SAFE Boats International has signed a new three-year lease with the Port of Bremerton.
“SAFE Boats International continues to enjoy our longstanding relationship with the Port of Bremerton that dates back to 2000,” said SAFE Boats International CEO Scott Peterson. “Our current and future boat contracts ensure that our Bremerton operations will continue to be busy.”
SAFE Boats operates out of three buildings at the Port of Bremerton Industrial Park totaling 100,000 square feet and uses an additional five acres of land at the Port of Bremerton Industrial Park. The new lease covers all of that property and runs through 2015.
Rich Peterson, the port’s director of business development, said that SAFE Boat’s annual rent will go from $76,178 to $498,254 as a result of various improvements that the port has made in recent months to the property.
In addition, as part of the new lease package, SAFE Boats has an option to give nine-month notice to consolidate its operations without penalty.
According to port officials that “worst case scenario” seems highly unlikely, though, considering that the company now has about 270 employees and has announced plans to take that total to 300 or so by the end of the year.
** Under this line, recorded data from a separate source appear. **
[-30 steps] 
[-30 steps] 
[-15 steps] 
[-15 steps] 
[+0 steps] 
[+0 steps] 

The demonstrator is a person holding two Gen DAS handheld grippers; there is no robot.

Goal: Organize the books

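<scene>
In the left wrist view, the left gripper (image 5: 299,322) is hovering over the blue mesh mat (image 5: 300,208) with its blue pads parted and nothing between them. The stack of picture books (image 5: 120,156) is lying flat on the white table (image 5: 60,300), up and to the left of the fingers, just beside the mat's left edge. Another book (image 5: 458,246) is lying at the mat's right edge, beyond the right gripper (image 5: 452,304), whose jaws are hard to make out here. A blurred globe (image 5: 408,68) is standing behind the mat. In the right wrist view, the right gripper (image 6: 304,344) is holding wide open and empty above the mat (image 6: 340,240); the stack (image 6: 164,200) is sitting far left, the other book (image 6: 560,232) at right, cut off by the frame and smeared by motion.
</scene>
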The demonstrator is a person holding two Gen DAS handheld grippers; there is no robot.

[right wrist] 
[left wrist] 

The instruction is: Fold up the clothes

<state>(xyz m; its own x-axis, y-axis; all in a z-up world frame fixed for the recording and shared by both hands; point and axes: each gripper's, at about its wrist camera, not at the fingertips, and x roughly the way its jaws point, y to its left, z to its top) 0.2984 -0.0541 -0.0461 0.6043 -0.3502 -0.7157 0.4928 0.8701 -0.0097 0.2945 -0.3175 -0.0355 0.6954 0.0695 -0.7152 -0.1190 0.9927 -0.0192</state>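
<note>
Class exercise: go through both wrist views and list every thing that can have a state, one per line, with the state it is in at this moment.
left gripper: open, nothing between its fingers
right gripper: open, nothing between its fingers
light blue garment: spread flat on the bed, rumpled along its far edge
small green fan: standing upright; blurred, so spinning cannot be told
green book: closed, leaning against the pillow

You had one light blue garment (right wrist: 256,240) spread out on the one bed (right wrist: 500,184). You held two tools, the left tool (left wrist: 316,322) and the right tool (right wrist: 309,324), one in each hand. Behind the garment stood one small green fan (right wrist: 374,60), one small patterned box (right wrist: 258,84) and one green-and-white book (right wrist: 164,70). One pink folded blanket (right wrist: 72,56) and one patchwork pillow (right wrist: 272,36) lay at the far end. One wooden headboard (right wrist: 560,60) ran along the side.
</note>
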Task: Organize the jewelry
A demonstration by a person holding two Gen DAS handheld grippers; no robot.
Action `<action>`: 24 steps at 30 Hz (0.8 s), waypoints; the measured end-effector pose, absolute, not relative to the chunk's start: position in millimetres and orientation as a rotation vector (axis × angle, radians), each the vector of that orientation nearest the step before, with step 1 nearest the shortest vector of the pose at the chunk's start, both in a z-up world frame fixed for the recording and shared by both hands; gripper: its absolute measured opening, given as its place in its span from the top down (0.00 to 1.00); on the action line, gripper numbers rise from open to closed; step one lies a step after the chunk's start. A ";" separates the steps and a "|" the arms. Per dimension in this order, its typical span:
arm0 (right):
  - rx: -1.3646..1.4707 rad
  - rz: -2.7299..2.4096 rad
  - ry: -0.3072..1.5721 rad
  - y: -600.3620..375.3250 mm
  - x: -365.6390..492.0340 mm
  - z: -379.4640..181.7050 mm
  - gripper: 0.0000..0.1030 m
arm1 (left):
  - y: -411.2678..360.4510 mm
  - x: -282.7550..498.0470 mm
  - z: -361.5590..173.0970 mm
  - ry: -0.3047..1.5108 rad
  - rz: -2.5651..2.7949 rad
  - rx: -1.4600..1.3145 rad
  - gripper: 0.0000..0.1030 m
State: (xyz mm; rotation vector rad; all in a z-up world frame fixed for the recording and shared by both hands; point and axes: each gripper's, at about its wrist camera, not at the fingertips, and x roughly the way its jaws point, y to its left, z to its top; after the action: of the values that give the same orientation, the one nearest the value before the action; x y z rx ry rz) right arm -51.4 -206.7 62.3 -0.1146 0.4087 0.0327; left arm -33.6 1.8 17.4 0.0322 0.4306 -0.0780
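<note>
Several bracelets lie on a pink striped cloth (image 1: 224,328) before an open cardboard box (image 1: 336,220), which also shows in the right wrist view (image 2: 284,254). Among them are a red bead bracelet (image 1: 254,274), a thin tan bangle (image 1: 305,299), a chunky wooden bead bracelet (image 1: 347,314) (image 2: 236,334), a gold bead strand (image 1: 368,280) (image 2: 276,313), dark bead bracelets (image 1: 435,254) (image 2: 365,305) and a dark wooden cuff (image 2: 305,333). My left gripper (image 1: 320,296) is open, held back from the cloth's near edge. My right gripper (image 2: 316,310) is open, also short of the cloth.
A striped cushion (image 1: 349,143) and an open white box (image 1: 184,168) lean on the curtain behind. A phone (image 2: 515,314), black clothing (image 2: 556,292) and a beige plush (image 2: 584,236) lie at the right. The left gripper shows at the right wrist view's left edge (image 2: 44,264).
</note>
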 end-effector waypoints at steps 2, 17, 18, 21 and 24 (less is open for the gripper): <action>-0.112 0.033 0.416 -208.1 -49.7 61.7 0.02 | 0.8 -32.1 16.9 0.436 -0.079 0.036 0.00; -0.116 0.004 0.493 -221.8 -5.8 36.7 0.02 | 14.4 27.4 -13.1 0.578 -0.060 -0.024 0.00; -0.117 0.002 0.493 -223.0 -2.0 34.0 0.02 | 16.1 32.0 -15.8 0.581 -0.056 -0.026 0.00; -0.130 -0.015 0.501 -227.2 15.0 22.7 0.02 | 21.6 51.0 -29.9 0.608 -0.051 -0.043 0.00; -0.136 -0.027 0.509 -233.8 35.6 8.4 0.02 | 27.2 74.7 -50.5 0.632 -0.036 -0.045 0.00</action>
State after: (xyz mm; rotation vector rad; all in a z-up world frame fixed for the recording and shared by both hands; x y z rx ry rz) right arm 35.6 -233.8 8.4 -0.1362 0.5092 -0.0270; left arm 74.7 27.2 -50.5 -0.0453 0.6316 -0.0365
Just last month the company announced a $35 million contract with the U.S. Navy to build up to six MK VI Patrol Boats. That manufacturing will take place in a 22,000 square foot Commencement Bay facility on Port of Tacoma property. The Navy boats, at 78 feet in length, are too big to transport on the road so water access was required for construction. All of SAFE Boats other manufacturing, meanwhile, will remain in Bremerton.
SAFE Boats offers a wide range of craft ranging in length from 18 to 80 feet that are configurable to a wide variety of pleasure, commercial, law enforcement, fire and military requirements together with the training and service to support them. There are currently 1,600 boats in service in more than 50 countries around the world. The company boasts over four million cumulative operating hours of its boats without a single hull failure.